Task directions →
Nothing is needed except the lines below that run from the one with "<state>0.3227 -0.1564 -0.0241" through the one with "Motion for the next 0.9", repeated exactly.

Provided records →

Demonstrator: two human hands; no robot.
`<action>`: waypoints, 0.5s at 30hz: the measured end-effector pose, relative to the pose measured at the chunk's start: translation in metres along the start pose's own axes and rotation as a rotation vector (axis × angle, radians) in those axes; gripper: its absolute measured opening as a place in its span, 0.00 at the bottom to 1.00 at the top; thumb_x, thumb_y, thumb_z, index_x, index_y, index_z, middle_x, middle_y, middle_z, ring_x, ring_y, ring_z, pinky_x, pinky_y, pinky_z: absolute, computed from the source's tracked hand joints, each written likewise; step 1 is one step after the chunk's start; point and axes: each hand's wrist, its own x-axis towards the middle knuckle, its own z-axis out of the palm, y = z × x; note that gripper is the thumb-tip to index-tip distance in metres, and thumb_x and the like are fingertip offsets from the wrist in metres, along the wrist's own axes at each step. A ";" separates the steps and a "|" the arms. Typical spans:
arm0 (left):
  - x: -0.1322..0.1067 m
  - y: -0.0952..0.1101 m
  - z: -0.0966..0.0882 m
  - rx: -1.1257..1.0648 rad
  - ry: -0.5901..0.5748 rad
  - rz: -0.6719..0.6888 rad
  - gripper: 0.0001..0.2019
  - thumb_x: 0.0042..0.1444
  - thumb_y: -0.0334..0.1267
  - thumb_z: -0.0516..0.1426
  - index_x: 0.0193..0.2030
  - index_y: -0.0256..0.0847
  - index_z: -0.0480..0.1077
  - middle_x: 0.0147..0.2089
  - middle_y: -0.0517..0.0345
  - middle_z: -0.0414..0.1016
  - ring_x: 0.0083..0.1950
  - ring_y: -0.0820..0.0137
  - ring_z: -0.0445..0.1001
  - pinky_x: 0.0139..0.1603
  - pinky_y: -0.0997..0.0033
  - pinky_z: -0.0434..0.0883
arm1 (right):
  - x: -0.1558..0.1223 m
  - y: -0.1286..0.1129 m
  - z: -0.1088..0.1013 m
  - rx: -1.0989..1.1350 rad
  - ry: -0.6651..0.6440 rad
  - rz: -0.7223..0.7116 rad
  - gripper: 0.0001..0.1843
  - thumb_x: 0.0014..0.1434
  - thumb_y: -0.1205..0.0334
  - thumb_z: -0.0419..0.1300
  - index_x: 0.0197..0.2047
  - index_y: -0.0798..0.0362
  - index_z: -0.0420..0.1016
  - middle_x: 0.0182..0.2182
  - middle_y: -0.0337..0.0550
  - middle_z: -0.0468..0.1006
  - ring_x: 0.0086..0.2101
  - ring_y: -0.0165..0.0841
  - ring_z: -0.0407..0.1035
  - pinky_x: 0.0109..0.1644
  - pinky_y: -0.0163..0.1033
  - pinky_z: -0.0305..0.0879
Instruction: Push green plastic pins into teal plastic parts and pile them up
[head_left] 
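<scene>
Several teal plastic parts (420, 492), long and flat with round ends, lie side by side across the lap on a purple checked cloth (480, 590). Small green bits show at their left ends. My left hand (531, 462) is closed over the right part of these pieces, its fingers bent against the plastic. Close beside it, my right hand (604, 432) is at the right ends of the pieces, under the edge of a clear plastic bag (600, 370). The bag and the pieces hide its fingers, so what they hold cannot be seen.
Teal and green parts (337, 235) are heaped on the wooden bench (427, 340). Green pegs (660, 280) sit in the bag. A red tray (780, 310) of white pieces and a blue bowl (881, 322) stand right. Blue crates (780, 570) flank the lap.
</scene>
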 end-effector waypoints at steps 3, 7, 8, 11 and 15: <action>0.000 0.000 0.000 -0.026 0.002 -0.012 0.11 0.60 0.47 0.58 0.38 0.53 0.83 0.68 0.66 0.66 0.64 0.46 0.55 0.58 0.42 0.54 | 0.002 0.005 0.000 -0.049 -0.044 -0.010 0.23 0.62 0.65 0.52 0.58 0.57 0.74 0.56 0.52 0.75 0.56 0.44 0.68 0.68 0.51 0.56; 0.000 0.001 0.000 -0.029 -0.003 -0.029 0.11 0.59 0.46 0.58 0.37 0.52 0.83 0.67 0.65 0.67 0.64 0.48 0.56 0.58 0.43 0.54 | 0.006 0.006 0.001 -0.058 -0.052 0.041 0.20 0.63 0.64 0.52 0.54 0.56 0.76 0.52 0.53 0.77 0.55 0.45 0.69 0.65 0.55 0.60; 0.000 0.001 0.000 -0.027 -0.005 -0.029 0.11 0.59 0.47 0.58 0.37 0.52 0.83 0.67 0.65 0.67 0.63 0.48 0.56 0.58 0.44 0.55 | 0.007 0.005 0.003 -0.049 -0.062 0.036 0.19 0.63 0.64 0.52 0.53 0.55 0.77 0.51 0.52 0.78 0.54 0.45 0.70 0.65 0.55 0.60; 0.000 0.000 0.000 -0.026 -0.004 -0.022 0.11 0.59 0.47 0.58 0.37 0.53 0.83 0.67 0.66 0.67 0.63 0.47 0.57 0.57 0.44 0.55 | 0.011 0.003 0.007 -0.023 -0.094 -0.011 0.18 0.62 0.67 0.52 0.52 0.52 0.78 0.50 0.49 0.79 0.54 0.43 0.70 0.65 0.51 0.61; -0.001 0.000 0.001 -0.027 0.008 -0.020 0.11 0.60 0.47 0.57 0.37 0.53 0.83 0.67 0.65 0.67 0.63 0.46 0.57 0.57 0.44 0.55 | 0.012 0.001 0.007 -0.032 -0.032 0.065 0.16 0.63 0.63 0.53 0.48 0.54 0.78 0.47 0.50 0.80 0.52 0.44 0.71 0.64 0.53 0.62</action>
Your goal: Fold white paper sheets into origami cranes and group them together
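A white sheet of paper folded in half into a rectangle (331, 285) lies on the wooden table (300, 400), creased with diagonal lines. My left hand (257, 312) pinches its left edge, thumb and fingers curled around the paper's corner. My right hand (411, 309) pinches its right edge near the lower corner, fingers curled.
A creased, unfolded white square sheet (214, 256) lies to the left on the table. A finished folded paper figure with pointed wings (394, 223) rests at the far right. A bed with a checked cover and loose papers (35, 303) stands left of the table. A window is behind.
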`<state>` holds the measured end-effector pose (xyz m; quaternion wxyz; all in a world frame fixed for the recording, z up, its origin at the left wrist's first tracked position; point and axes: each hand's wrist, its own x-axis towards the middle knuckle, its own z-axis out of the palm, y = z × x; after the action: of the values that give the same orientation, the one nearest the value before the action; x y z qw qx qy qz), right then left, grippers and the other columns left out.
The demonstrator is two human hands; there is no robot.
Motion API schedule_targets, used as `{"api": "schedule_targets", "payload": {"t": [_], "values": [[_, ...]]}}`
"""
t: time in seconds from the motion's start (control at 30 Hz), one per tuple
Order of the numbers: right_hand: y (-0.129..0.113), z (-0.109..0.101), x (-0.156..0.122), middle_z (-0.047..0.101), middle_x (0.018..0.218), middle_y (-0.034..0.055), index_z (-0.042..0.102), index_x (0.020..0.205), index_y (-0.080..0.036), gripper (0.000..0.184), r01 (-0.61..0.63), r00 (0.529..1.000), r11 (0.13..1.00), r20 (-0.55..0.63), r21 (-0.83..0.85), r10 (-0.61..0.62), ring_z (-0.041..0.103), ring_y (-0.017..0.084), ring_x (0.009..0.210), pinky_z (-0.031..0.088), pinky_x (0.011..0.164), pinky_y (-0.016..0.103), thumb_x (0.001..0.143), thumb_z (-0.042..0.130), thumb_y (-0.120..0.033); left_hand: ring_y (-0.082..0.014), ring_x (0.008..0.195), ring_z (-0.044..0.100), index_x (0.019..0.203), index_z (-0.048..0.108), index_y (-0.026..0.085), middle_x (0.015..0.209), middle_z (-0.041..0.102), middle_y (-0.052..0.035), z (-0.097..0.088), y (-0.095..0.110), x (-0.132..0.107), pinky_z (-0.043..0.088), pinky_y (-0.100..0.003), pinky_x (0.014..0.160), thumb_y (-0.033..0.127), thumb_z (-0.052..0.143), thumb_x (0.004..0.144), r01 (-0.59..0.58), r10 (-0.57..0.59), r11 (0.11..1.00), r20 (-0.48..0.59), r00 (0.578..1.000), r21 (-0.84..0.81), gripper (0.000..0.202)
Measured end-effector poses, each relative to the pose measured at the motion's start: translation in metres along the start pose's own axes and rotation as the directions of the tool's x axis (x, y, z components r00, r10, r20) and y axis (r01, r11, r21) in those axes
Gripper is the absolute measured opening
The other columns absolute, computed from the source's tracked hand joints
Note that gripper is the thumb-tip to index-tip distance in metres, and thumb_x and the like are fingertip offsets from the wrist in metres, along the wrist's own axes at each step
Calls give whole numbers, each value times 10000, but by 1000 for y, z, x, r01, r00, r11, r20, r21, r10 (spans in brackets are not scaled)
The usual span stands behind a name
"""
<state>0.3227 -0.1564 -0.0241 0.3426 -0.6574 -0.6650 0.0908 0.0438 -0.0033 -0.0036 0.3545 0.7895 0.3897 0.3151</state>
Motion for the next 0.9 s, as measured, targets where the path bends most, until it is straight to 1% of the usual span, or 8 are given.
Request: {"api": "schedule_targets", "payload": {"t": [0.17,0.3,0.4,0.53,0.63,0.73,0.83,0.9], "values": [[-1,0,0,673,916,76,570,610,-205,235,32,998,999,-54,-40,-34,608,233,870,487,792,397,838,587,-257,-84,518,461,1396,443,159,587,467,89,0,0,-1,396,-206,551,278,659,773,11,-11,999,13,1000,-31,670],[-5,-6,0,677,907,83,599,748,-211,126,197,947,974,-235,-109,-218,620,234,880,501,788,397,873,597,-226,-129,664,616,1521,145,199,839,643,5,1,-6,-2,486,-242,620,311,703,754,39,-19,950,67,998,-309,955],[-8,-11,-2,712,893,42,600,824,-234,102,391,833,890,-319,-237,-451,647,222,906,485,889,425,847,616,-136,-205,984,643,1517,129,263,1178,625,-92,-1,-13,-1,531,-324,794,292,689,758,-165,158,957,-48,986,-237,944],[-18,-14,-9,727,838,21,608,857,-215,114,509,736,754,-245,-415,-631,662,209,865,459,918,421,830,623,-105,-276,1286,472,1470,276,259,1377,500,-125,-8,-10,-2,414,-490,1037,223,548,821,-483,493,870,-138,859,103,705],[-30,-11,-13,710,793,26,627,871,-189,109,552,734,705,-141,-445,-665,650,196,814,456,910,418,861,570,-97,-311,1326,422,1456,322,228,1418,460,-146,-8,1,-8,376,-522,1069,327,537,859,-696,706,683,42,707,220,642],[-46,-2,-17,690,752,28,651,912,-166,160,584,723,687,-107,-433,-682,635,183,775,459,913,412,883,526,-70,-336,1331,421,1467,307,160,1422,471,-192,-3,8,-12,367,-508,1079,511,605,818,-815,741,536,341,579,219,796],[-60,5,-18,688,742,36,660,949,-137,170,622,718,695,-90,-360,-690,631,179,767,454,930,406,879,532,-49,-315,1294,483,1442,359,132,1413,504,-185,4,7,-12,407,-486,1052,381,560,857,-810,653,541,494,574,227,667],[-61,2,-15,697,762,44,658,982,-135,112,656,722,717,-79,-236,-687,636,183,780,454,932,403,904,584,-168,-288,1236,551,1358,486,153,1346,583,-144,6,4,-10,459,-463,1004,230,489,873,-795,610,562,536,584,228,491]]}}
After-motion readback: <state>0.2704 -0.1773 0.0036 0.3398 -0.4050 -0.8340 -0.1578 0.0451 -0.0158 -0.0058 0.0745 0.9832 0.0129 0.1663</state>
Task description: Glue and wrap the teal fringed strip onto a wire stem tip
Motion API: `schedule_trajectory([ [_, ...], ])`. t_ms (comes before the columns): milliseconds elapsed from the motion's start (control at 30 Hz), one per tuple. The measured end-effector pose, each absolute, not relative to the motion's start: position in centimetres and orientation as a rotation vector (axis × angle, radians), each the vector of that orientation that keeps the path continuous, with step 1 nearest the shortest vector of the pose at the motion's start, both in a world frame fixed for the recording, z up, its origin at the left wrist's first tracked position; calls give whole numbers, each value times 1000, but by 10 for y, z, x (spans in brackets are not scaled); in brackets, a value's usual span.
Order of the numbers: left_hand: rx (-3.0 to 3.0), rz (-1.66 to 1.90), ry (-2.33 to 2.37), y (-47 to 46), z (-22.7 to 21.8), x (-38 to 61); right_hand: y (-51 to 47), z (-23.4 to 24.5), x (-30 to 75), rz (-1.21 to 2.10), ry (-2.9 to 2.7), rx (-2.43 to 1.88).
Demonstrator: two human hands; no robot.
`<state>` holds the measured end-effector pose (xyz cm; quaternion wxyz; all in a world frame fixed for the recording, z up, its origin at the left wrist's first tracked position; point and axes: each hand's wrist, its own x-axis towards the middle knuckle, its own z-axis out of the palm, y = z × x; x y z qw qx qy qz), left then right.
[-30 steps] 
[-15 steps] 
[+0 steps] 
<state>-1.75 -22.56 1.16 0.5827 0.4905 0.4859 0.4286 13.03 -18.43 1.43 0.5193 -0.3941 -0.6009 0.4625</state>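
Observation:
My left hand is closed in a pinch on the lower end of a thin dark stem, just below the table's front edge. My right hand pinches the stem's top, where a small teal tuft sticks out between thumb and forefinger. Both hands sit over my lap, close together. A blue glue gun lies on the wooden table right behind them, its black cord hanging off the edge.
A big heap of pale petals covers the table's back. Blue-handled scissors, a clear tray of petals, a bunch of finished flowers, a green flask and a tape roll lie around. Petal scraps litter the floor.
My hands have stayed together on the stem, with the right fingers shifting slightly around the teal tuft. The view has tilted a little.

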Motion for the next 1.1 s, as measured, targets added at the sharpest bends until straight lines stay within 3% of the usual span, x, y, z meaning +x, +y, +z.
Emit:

Answer to this problem →
<state>0.3227 -0.1564 -0.0241 0.3426 -0.6574 -0.6650 0.0908 0.0438 -0.0033 -0.0036 0.3545 0.7895 0.3897 0.3151</state>
Motion for the next 0.9 s, as measured, targets where the path bends most, until it is straight to 1% of the usual span, or 8 are given.

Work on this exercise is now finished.